WHAT NEEDS TO BE DONE: Tally the lines below that hold the string "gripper", and give only the tally.

DATASET CONTENT:

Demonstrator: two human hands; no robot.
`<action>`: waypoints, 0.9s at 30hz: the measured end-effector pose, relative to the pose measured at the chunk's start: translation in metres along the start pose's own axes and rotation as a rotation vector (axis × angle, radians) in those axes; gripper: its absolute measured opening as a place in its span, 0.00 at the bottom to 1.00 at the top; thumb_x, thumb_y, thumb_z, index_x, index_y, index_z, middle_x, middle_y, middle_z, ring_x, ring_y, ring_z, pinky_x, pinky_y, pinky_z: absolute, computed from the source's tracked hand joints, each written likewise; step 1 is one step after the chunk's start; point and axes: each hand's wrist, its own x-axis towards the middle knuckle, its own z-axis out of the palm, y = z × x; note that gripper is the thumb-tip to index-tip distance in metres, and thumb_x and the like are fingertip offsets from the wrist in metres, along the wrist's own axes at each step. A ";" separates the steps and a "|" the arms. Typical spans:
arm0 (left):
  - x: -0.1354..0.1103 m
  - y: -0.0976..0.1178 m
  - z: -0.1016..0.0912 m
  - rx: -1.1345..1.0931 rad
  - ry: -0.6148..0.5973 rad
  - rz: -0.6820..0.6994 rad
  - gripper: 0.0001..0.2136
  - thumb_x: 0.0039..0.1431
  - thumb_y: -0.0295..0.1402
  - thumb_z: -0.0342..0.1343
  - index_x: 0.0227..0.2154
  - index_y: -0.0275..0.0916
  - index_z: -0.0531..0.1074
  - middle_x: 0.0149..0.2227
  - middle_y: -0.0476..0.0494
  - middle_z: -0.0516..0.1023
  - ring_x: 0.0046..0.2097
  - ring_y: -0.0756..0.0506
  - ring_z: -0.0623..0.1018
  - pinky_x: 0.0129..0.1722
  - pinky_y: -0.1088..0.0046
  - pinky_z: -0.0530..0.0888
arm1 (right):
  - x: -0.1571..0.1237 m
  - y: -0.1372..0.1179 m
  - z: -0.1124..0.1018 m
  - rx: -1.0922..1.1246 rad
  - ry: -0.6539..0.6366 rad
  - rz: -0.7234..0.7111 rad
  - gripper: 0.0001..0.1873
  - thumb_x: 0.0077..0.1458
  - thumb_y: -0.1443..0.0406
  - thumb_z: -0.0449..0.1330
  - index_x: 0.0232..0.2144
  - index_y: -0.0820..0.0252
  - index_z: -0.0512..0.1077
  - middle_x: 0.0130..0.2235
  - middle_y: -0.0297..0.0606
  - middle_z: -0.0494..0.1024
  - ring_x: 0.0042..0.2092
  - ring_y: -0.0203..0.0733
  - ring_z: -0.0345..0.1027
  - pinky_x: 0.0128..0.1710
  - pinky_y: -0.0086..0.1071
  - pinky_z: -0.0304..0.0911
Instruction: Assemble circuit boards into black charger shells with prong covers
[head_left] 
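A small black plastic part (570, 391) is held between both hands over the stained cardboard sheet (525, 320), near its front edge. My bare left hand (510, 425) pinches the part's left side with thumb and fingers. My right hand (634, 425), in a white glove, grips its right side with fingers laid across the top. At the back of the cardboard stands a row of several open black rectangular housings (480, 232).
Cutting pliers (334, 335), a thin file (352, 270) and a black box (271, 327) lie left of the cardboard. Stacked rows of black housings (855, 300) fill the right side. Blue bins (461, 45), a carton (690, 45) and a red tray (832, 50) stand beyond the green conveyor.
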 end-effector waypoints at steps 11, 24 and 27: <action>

RESULT OF THIS TASK: 3